Com uma manobra da mesa diretora da casa, presidida pelo vereador Jorge Felippe (PMDB), a reunião que seria no plenário foi mudada para uma sala menor. Com isso, as senhas que foram prometidas para distribuição às 7h, não foram dadas, e o ingresso de muitas pessoas à casa foi negado. Com esse fato, gerou-se uma confusão na portaria da Câmara e a tomada do plenário da casa pelos manifestantes que queriam assistir a seção.
A composição da CPI não estava de acordo com a maioria dos manifestantes que foram protestar na casa legislativa, e nem para a oposição ao governo. Dois vereadores do partido do prefeito não assinaram a lista de requisição para instalação da CPI, mas, acabaram sendo eleitos presidente e relator da Comissão.
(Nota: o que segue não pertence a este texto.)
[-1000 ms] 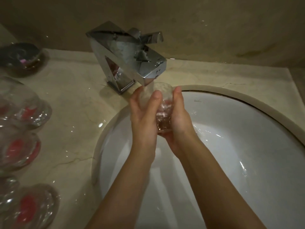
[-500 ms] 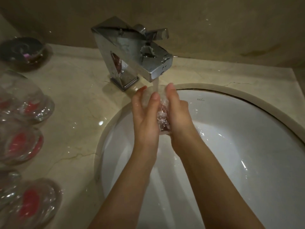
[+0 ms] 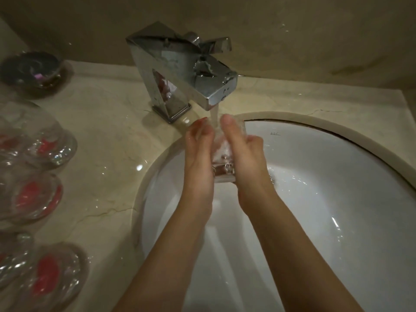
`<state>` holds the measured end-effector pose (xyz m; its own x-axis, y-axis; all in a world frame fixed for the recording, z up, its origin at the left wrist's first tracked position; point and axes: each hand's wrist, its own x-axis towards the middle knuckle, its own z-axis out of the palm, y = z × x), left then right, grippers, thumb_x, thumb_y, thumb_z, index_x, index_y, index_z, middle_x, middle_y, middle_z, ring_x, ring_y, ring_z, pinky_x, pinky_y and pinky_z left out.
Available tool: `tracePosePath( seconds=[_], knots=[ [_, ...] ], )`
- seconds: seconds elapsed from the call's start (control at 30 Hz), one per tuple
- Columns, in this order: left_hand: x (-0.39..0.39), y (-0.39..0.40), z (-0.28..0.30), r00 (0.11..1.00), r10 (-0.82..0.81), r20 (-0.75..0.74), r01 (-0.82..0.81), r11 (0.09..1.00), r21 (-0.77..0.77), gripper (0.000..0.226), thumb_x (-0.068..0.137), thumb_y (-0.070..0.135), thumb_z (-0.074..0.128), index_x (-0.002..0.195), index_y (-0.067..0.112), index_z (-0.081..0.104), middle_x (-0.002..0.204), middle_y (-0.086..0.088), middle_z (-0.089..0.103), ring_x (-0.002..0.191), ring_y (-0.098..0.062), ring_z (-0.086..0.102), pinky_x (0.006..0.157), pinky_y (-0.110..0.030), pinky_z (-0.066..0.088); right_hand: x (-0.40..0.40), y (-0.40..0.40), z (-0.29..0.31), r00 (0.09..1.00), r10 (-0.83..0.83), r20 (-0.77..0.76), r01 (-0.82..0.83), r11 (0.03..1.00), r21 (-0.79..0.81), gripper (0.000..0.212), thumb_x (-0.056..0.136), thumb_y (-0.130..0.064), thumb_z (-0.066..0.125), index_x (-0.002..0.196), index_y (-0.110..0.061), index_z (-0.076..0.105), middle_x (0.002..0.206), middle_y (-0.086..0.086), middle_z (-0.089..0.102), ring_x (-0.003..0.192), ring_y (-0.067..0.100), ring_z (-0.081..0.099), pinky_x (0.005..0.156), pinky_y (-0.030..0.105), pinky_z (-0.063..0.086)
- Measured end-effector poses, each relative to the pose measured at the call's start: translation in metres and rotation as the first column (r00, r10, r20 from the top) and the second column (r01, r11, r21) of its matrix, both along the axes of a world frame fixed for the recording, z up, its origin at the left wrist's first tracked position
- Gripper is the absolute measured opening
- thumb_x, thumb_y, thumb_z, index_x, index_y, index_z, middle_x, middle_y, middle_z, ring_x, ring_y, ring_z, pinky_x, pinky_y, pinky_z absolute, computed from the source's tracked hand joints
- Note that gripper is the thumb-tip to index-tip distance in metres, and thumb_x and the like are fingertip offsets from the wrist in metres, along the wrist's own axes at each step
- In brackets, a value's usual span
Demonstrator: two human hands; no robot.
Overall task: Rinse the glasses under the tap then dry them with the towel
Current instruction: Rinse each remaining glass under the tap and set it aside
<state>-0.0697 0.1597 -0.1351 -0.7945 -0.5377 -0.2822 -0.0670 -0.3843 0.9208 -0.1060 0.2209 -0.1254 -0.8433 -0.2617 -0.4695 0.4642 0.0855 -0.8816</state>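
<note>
Because the stream from the chrome tap (image 3: 186, 70) is falling just beyond your fingertips, you are holding the clear glass (image 3: 222, 152) up between your left hand (image 3: 199, 154) and right hand (image 3: 244, 154), over the white basin (image 3: 337, 176). Both hands are wrapping its sides with fingers fairly straight, steadying wet glass. More glasses (image 3: 33, 194) are waiting well off to your left.

Bathroom, looks like: white oval basin (image 3: 337, 176) sunk under a beige marble counter (image 3: 101, 131), angular chrome tap (image 3: 180, 79) running, plain beige wall (image 3: 292, 30) behind, glasses (image 3: 45, 194) lined up at left.
</note>
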Motion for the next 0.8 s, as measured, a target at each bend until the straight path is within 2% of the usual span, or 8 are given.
tracePosePath(
  seconds=[0.07,0.2,0.3,0.37,0.47,0.6,0.73,0.8],
  knots=[
    [0.0,-0.002,-0.002,1.0,0.01,-0.013,-0.011,1.0,-0.025,0.067,0.08,0.059,0.059,0.135,0.023,0.048,0.129,-0.01,0.062,0.113,-0.027,0.065,0.088,-0.042,0.055,0.0,0.0,0.002,1.0,0.019,0.003,-0.019,1.0,0.01,0.061,0.062,-0.07,0.064,0.101,-0.027,0.048,0.109,0.003,0.066,0.097,0.021,0.068,0.09,0.045,0.054],
    [0.001,-0.002,-0.001,0.997,0.019,-0.079,-0.018,1.0,0.011,0.039,0.087,0.037,0.062,0.124,0.031,0.054,0.119,0.002,0.067,0.099,-0.013,0.07,0.075,-0.027,0.056,0.0,0.008,0.008,0.961,0.148,0.233,-0.068,0.946,-0.318,0.061,0.089,-0.06,0.047,0.119,-0.01,0.065,0.113,0.016,0.07,0.106,0.032,0.067,0.095,0.048,0.052],
    [0.004,-0.001,0.0,0.997,0.015,-0.076,-0.014,1.0,0.007,0.037,0.094,0.03,0.059,0.129,0.026,0.051,0.108,0.005,0.068,0.087,-0.006,0.071,0.067,-0.019,0.053,0.003,0.009,0.002,0.967,0.179,0.182,-0.133,0.962,-0.239,0.069,0.076,-0.069,0.057,0.118,-0.015,0.065,0.109,0.01,0.072,0.102,0.026,0.069,0.09,0.042,0.055],
    [0.004,-0.003,-0.001,0.998,0.012,-0.065,-0.011,1.0,0.013,0.044,0.088,0.039,0.063,0.129,0.027,0.051,0.116,0.002,0.065,0.093,-0.008,0.069,0.072,-0.024,0.055,0.004,0.008,0.003,0.974,0.172,0.147,-0.14,0.968,-0.206,0.076,0.069,-0.068,0.066,0.121,-0.012,0.062,0.11,0.011,0.072,0.097,0.023,0.071,0.084,0.042,0.058],
    [0.002,-0.004,0.003,0.997,0.013,-0.074,-0.011,1.0,0.019,0.045,0.084,0.043,0.059,0.127,0.03,0.053,0.125,0.0,0.065,0.108,-0.016,0.067,0.091,-0.037,0.055,0.002,0.01,0.008,0.958,0.142,0.25,-0.058,0.948,-0.314,0.055,0.089,-0.061,0.049,0.108,-0.013,0.068,0.108,0.013,0.072,0.098,0.026,0.07,0.088,0.049,0.055],
    [0.003,-0.004,0.006,0.997,-0.014,-0.069,0.012,0.999,-0.036,0.042,0.09,0.041,0.058,0.128,0.026,0.05,0.111,0.005,0.068,0.093,-0.006,0.07,0.073,-0.023,0.055,0.0,0.013,0.007,0.971,0.179,0.157,-0.145,0.968,-0.205,0.056,0.081,-0.061,0.057,0.111,-0.015,0.067,0.1,0.009,0.075,0.088,0.021,0.073,0.072,0.036,0.06],
    [0.004,-0.006,0.007,0.996,-0.02,-0.088,0.022,0.999,0.029,0.039,0.09,0.041,0.057,0.125,0.025,0.053,0.116,-0.001,0.069,0.103,-0.016,0.069,0.082,-0.033,0.057,0.003,0.012,0.012,0.938,0.166,0.305,-0.05,0.935,-0.352,0.055,0.088,-0.061,0.047,0.108,-0.016,0.071,0.118,0.022,0.066,0.111,0.036,0.064,0.096,0.056,0.049],
    [0.003,-0.006,0.009,0.995,-0.034,-0.097,0.041,0.997,0.07,0.037,0.089,0.043,0.056,0.124,0.029,0.054,0.118,-0.001,0.069,0.106,-0.023,0.069,0.084,-0.038,0.056,0.003,0.012,0.01,0.94,0.116,0.32,0.01,0.931,-0.366,0.061,0.086,-0.066,0.049,0.118,-0.016,0.065,0.117,0.017,0.068,0.107,0.033,0.067,0.095,0.056,0.05]
  ],
)
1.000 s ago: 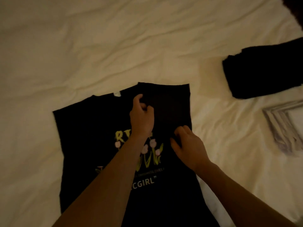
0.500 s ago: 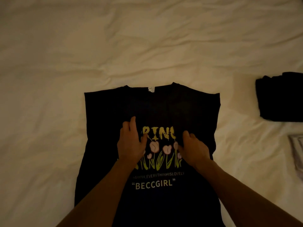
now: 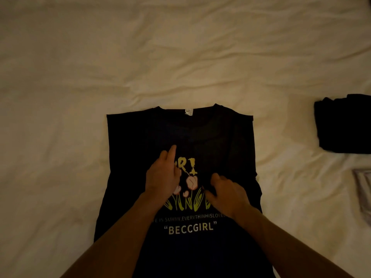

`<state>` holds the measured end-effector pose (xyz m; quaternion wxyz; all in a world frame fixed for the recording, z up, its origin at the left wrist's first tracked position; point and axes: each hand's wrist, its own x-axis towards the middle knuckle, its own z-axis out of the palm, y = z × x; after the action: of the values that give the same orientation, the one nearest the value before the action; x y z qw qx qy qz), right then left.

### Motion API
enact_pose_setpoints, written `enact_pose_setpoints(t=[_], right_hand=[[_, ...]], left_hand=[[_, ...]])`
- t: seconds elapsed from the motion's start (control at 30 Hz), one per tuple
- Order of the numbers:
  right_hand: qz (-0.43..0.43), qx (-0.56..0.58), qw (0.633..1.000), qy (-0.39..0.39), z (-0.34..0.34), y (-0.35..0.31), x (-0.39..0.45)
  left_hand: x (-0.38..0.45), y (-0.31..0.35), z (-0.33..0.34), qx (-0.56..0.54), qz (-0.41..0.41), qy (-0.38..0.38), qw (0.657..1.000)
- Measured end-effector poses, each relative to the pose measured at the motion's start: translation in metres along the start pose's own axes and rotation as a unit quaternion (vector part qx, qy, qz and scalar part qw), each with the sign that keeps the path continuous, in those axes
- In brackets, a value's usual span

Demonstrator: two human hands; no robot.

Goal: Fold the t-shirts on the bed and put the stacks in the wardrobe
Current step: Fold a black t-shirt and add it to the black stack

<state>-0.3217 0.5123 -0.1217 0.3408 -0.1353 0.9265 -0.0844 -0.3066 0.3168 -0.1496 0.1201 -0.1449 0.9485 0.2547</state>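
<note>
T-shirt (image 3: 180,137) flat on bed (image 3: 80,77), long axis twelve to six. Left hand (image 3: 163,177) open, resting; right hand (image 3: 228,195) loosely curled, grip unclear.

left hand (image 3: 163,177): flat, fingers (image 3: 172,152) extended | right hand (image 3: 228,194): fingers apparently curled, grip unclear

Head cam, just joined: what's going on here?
A person is folding a black t-shirt laid print-up on a bed; its sleeves look already tucked in. The left hand rests flat on the chest print, fingers mostly straight. The right hand rests on the shirt beside it with fingers curled, though whether it pinches cloth is unclear. A dark folded pile sits at the right edge. No wardrobe is in view.
</note>
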Motion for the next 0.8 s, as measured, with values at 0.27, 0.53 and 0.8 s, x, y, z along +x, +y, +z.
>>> enact_pose_setpoints(t=[0.27,0.53,0.8], right_hand=[[-0.007,0.058,0.991,0.120,-0.029,-0.020,0.030],[0.008,-0.009,0.995,0.101,-0.022,-0.040,0.054],[-0.075,0.164,0.978,0.110,-0.034,-0.019,0.044]], left_hand=[[-0.004,-0.005,0.004,0.010,0.064,-0.026,0.998],[-0.010,-0.007,0.016,0.006,0.129,0.031,0.991],[-0.017,0.005,-0.005,-0.031,0.068,-0.025,0.997]])
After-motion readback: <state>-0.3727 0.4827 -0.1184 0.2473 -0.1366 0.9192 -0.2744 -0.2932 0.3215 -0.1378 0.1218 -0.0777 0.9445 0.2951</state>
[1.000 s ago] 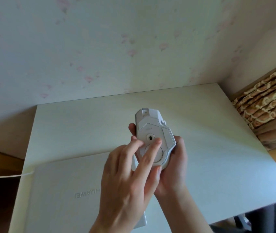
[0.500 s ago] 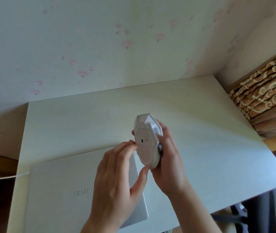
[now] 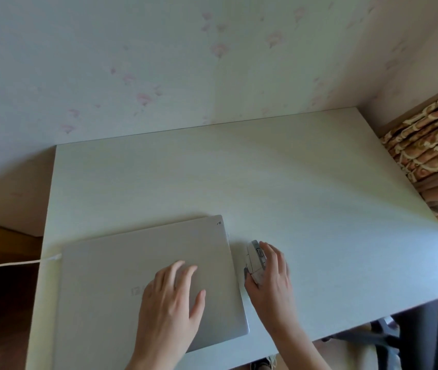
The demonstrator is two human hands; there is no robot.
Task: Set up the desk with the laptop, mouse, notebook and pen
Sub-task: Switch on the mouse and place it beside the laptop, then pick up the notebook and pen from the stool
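Lying closed at the lower left of the frame, the silver laptop (image 3: 132, 284) has a white cable (image 3: 12, 264) at its left edge, and just right of it sits the pale grey angular mouse (image 3: 254, 259) on the white desk (image 3: 319, 196). The left hand (image 3: 171, 303) rests flat on the lid, fingers spread, holding nothing. The right hand (image 3: 271, 276) cups loosely around the mouse.

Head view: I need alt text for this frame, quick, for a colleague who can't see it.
A person's right hand holds a white mouse on a pale desk, just right of a closed silver laptop. The left hand rests flat on the laptop lid; a white cable leads off left.
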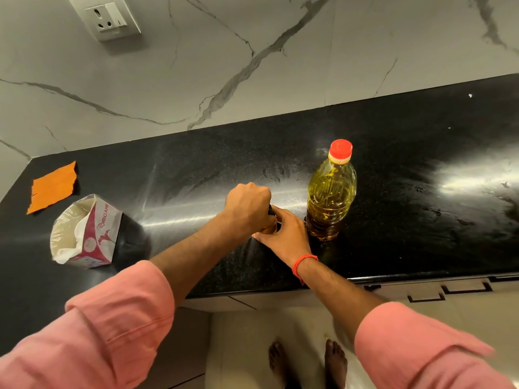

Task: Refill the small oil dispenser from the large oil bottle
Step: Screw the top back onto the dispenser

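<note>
The large oil bottle (330, 192) stands upright on the black counter (407, 192), red cap on, yellow oil inside. Just left of it sits the small oil dispenser (271, 225), almost wholly hidden by both hands; only a dark top edge and a bit of amber glass show. My left hand (247, 210) is closed over its top from above. My right hand (286, 237) wraps its body from the right, close beside the large bottle's base.
A napkin pack (87, 234) lies at the counter's left, with an orange cloth (53, 188) behind it. A marble wall with a socket (106, 18) rises at the back. Drawers (449, 290) sit under the counter's front edge; bare feet show on the floor.
</note>
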A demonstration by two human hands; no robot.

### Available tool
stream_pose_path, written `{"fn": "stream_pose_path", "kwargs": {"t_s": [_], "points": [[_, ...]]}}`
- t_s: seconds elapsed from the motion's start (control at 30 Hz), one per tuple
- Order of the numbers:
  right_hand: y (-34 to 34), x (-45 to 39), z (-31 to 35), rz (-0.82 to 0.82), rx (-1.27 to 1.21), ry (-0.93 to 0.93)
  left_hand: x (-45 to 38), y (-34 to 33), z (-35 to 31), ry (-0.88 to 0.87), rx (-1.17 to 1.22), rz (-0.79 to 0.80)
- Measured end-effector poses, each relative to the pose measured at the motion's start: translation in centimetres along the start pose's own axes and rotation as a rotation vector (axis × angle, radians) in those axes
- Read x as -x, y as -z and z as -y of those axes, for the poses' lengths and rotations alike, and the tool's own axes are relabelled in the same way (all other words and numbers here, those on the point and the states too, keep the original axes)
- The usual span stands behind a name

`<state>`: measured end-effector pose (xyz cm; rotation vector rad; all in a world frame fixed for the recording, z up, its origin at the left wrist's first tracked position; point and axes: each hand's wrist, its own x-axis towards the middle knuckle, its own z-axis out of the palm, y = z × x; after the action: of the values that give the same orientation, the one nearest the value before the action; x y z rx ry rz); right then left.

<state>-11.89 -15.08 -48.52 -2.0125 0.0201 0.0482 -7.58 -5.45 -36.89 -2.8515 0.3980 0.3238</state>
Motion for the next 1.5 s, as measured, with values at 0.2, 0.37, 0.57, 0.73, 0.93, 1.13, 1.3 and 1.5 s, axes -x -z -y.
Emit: {"fn": "stream_pose_path", "kwargs": {"t_s": [0.2, 0.37, 0.57, 0.73, 0.93, 1.13, 1.3, 1.5], "points": [[-0.2, -0.1, -0.1, -0.009, 0.013, -0.006, 0.2, 0.2, 0.0, -0.053, -0.016, 0.023], [0.0, -0.3, 0.0, 0.006, 0.036, -0.016, 0.2, 0.1, 0.5, -0.162, -0.052, -0.006], [0.3, -0.3, 0.0, -0.006, 0.048, -0.030, -0.2, 0.3, 1.3, -0.316, -0.106, -0.006], [0.1, -0.1, 0.1, 0.008, 0.039, -0.024, -0.4, 0.7, 1.8, -0.341, -0.118, 0.039], [0.2, 0.0, 0.1, 0.015, 0.039, -0.032, 0.2, 1.1, 2.2, -0.441, -0.221, 0.081], [0.4, 0.1, 0.3, 0.013, 0.038, -0.036, -0.1, 0.6, 2.6, -0.465, -0.208, 0.012], [0.2, 0.1, -0.2, 0.007, 0.020, -0.051, 0.0, 0.2, 2.5, -0.483, -0.205, -0.017], [0.1, -0.5, -0.6, -0.001, 0.045, -0.035, 1.0, 1.1, 2.6, -0.537, -0.256, -0.019]]}}
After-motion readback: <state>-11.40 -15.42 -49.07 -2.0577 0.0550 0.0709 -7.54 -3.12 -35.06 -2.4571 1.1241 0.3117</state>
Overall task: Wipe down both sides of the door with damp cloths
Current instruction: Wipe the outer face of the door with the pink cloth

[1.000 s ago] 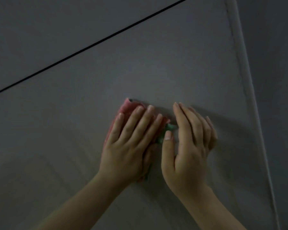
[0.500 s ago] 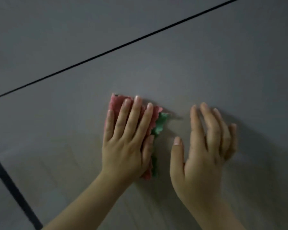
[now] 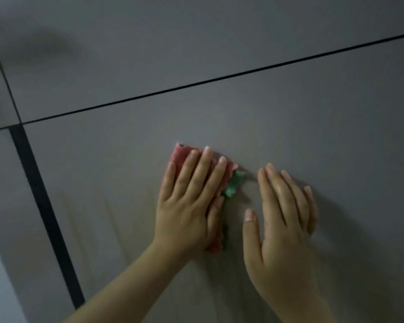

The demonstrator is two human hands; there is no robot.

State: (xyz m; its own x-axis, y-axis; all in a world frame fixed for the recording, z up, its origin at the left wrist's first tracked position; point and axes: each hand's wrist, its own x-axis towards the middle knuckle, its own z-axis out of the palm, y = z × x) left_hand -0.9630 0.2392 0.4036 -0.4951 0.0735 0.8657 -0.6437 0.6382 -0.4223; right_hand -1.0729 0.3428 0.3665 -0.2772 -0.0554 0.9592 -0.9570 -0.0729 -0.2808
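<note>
I am looking down at a gray door in dim light. My left hand is lying flat on a red cloth, with the fingers spread out and pressing it against the door. It is not curling around the cloth, just pushing down on it. The red cloth is peeking out above my fingertips and again below my palm. A green cloth is sticking out from under the red one, on the side next to my other hand.

My right hand is resting flat on the bare door just beside the cloths, fingers straight and open, holding nothing. Its thumb is pointing up, near the green cloth but not touching it.

A thin dark line is running across the door above my hands. A thick black strip is running down the left side.
</note>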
Eram eles: Chiquinho Brazão e professor Uóston (PMDB), respectivamente.
Diante da pressão vinda da sociedade, o ex-prefeito do Rio de Janeiro encomendou uma auditoria no período compreendido entre 2014 a 2016, para saber como funcionava o sistema de transporte público da cidade, haja vista que a Secretaria de Transporte não dispunha de pessoal para a fiscalização (nem pessoal e nem boa vontade para fazê-lo!).
O resultado dessa auditoria constatou o que muitos cidadãos já sabiam: as tarifas das passagens são definidas com base em custos que a prefeitura desconhece e não tem como controlar; a distribuição de passageiros nos ônibus é irregular (70% das pessoas usam 33% das linhas); alguns consórcios operam com o número da frota inferior ao destinado para cada linha; o valor da passagem pelo PIB é superior à cidade de São Paulo, Londres e Buenos Aires, dentre outras coisas.
No âmbito da Operação Lava Jato, em um dos seus braços mais atuantes fora de Curitiba, a Operação Ponto Final, deflagrada em julho passado, levou à cadeia o maior empresário do setor de transporte no Rio de Janeiro, o comumente chamado de “Rei do ônibus”, Jacob Barata Filho. Com ele foi preso também o ex-presidente da Federação das Empresas de Transportes de Passageiros do Estado do Rio de Janeiro (FETRANSPOR), Lélis Teixeira, ambos acusados de participarem de um esquema de corrupção no setor de transporte público em que, além de empresários do setor, tinha a anuência do poder público e seus representantes.
Segundo informações obtidas e divulgadas pela força tarefa, os representantes das empresas de ônibus da capital Fluminense recebiam informação privilegiadas no tocante aos reajustes das passagens que a prefeitura daria. O privilégio era tanto que antes mesmo de sair no Diário Oficial do município, os empresários já estavam de posse dessas informações. Isso vai ao encontro do resultado da consultoria feita no setor de transporte, que dentre outras coisas constatou que os preços das passagens eram definidos com base em custos que a prefeitura desconhecia.
Fica claro pra mim quem seriam os doadores de milhares de reais para “ajudar” na campanha de Eduardo Paes à prefeitura em 2012, e que preferiram ficar no anonimato. Apenas o setor de construção civil lucrou tanto na gestão do ex-prefeito quanto às empresas de ônibus da cidade do Rio de Janeiro.
No tocante à construção civil, dá para se ter uma noção dos motivos que estimularam os lucros, pois a cidade do Rio de Janeiro virou um verdadeiro canteiro de obras por conta da Copa do Mundo de 2014 e, principalmente, das Olimpíadas de 2016. Agora no transporte público, vivendo o que se vive dentro dos coletivos, recebendo o pífio serviço que se recebe e pagando caro pelas passagens, fica a seguinte questão a ser respondida por quem geriu a cidade nos últimos oito anos: o senhor se deslocou de ônibus pela cidade durante os seus mandatos, Eduardo Paes, ou só entrou em um coletivo para posar para os fotógrafos e inaugurar os corredores para ônibus expressos?!